## Task details
Which lines of the data include the string "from"? List them all.

## Given data
....................
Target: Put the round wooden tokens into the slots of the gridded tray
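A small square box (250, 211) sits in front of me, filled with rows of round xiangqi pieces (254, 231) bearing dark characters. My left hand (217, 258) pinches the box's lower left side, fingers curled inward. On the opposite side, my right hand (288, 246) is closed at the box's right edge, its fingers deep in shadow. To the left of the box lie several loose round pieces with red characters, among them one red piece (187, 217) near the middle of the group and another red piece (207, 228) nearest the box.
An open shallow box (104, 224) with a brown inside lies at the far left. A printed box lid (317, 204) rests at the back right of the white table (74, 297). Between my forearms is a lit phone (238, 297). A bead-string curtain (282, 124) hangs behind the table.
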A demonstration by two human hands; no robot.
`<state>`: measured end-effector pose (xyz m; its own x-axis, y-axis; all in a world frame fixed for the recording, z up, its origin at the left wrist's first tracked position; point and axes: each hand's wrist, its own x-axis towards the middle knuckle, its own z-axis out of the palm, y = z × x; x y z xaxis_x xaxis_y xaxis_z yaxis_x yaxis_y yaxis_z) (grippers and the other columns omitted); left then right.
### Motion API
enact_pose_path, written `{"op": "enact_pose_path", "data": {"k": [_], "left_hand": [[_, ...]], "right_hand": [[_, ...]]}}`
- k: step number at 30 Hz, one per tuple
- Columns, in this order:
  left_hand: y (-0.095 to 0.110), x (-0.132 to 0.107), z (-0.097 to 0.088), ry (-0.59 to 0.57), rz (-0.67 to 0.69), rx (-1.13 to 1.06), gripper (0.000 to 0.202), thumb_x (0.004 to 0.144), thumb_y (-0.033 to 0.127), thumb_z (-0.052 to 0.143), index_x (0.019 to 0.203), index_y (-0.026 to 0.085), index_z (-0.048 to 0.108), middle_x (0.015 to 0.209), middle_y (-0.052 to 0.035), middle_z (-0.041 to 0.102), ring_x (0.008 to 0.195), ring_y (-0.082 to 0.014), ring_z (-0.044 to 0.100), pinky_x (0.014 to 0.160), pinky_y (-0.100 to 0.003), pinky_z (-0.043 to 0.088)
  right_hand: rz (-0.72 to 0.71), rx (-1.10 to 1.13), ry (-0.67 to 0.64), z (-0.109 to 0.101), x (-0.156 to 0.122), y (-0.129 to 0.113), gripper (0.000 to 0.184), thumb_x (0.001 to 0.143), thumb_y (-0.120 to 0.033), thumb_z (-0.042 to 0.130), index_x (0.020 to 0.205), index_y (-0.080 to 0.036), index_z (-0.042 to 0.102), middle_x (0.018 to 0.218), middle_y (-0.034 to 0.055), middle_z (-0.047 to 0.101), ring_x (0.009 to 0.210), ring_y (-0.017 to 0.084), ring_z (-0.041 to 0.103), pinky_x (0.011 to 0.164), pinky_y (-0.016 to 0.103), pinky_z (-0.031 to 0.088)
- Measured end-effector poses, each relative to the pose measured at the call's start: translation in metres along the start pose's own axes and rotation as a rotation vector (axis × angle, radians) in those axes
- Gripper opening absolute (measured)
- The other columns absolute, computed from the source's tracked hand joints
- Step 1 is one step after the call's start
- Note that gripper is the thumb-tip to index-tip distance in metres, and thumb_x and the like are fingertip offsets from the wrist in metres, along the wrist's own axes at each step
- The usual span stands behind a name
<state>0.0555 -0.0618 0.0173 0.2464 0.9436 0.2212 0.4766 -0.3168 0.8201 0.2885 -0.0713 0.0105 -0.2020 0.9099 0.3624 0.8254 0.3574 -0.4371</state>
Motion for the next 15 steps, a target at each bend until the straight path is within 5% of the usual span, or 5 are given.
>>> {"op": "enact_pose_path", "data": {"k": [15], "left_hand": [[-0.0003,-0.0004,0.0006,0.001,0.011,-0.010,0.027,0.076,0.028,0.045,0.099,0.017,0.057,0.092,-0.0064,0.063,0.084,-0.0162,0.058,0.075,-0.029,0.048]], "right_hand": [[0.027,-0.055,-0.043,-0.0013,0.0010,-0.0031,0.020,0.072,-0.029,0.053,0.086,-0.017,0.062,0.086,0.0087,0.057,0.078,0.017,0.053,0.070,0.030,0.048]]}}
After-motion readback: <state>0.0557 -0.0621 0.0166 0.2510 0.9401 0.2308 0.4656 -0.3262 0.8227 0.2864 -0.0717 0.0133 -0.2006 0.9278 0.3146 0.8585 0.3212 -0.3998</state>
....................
## Solution to this problem
- The other columns absolute, computed from the source's tracked hand joints
- Note that gripper is the thumb-tip to index-tip distance in metres, and thumb_x and the like are fingertip offsets from the wrist in metres, along the wrist's own axes at each step

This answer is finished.